Spurgato definitivamente dalle asperità industriali (a testimoniare l'arcigno passato troviamo solo le voci campionate che ancora costituiscono un notevole condimento alle scarne ballate di Reuter), questo nuovo lavoro del 2009 si presta alle nostre orecchie come un desolante gioiello di folk-cantautorale che solo a tratti viene posseduto dagli antichi fantasmi pearciani (imprescindibili!). L'ombra di Pearce è lunga ed incombente, si diceva, ma oltre quella splende il pallido sole spagnolo: aperto e chiuso dal malinconico oscillare delle onde del mare, "Flowers from Exile" è un concept album sulla guerra civile spagnola, e trae ispirazione dai diari, dalle memorie e dalle testimonianze dei protagonisti di quegli stessi accadimenti: pretesto, in verità, per inscenare i temi tipici dell'artista, quelli dell'esilio, dello sradicamento esistenziale, della solitudine, fisica ed intellettuale.
Sofferta ode ai valori spezzati di un'Europa fotografata al suo tramonto da un'anima inquieta ("The Record is for you, our partners in grief", compagni nel dolore, recita la dedica che Reuter rivolge ai suoi fan), i fiori inviati dall'esilio dal giovane artista narrano e testimoniano una cruenta lotta interiore, volta alla difesa della propria integrità in un mondo cannibale ed invertebrato dove carne e nervi vengono dilaniati, ma che dietro alla carne ed ai nervi continua a battere un cuore, a vegetare un'umanità incrinata e passionale. La strada si tinge quindi dei colori della terra arsa dal sole, ma anche del sangue e delle lacrime che solcano l'intera epopea artistica di Reuter.

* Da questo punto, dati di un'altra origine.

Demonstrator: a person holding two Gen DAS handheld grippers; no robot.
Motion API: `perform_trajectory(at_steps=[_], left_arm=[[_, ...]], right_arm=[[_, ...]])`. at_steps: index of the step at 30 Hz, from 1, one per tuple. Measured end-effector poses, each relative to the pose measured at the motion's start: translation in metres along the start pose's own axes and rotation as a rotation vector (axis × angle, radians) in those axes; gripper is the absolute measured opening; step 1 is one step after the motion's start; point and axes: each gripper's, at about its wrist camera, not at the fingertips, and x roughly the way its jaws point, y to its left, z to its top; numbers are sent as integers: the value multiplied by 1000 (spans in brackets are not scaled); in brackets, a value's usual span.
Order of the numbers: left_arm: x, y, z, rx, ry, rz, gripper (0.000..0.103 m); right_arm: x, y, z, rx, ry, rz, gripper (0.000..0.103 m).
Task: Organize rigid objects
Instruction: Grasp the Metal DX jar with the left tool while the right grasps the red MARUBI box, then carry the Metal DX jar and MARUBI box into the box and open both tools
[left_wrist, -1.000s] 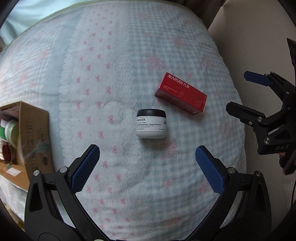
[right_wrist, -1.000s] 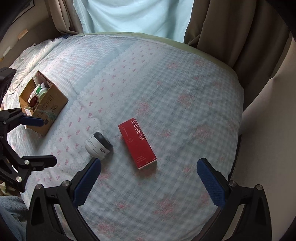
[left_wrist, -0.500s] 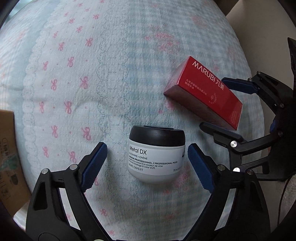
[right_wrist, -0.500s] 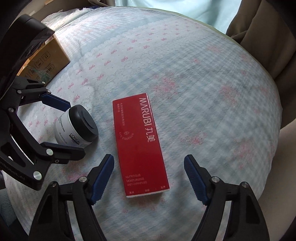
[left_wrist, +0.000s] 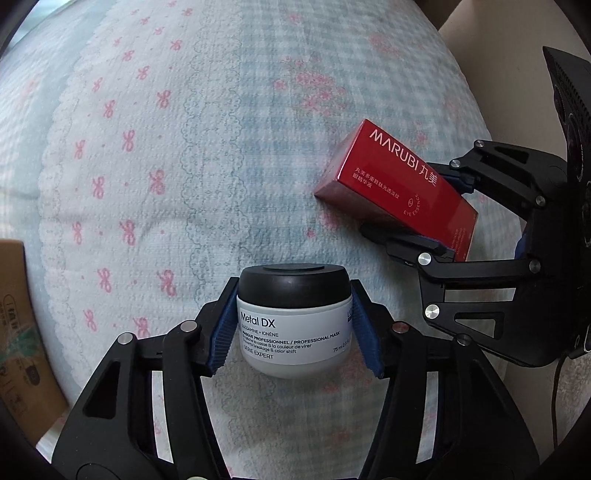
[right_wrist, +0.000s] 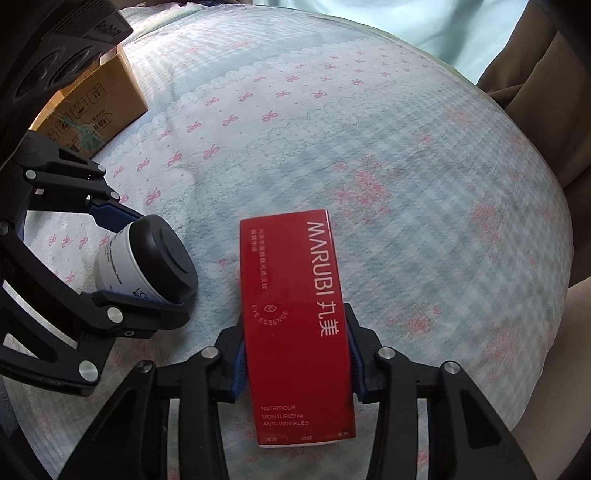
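Item 1: your left gripper (left_wrist: 293, 328), nearest the left wrist camera. Its 2 blue pads are closed against opposite sides of the white jar (left_wrist: 293, 332), which fills the gap between them. The jar has a black lid, is labelled "Metal DX", and stands upright in this view with its base low against the bedspread (left_wrist: 184, 147); you cannot tell whether it is lifted clear. In the right wrist view the same jar (right_wrist: 144, 266) shows its lid face, with the left gripper (right_wrist: 129, 254) clamped on it from both sides.

Item 2: your right gripper (right_wrist: 295, 354), nearest the right wrist camera. Its 2 pads press the long sides of the red box (right_wrist: 295, 314), around the lower half of its length. The box is marked "MARUBI" and "EYE ESSENCE" and points away from the camera, face up. In the left wrist view the red box (left_wrist: 399, 184) sits to the right of the jar and apart from it, with its far end tilted upward and the right gripper (left_wrist: 448, 214) closed across its near end.

Item 3: bedspread, pale blue check with pink bows and lace bands, lying beneath both items.

Item 4: cardboard box (right_wrist: 96, 103), further off at the left on the bedspread, well apart from the jar; only its edge (left_wrist: 22, 332) shows in the left wrist view.

Item 5: brown curtain (right_wrist: 535, 74), beyond the far right edge of the bed.
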Motion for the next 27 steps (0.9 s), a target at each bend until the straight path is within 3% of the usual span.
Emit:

Il marchio del Nostro è evidente fin dai primi istanti dell'album, fin quando una voce arrochita e lontana recita versi in spagnolo (l'intro "To a Generation of Destroyers"): cambia lo scenario, il disperato canto di Reuter si anima di suggestioni latine, ma la vena poetica, desolante e profondamente tragica, è la medesima di sempre. Non che non vi sia spazio per significative novità: ma i fraseggi di chitarra shoegaze/post-rock dell'incalzante opener "The Accidents of Gesture", le chitarre flamencheggianti di "The Secrets of Sons of Europe", l'incedere dark-wave della imponente "A Legacy of Unrest" passano quasi inosservati: elementi fagocitati dall'assoluto rigore di un percorso che si snoda attraverso intense gemme acustiche e vari intermezzi, a loro volta raggruppati in quattro sezioni che scandiscono un concept tematico coerente e limpido nel suo incedere (coerenza che riscontriamo anche a livello iconografico, sfogliando il booklet costellato da suggestive foto d'epoca).
Più che in passato, a predominare sono la chitarra e la voce profonda e baritonale di Reuter (sorta di gotico Waits, di Cohen sull'orlo della putrefazione, di Cave derelitto e sfibrato): il notevole lavoro dei due compari completa e leviga un cammino che, ineccepibile da un punto di vista formale, con semplicità e senza scadere in auto-indulgenza il cantautore percorre sostanzialmente da solo, a braccetto, tutt'al più, con i suoi fantasmi, a tratti citando il repertorio dell'inarrivabile Cohen (si pensi alla title-track), a tratti sfiorando la solennità e il piglio drammatico che sono tipici del folk apocalittico: un percorso che tuttavia è letto attraverso la lente di un artista che finalmente è in grado di svincolarsi dai cliché ereditati dal genere, non inventando alcunché di nuovo, guardando piuttosto al passato, ma sempre affermando la solidità di una identità artistica oramai innegabile.
Cento di questi album, Jerome!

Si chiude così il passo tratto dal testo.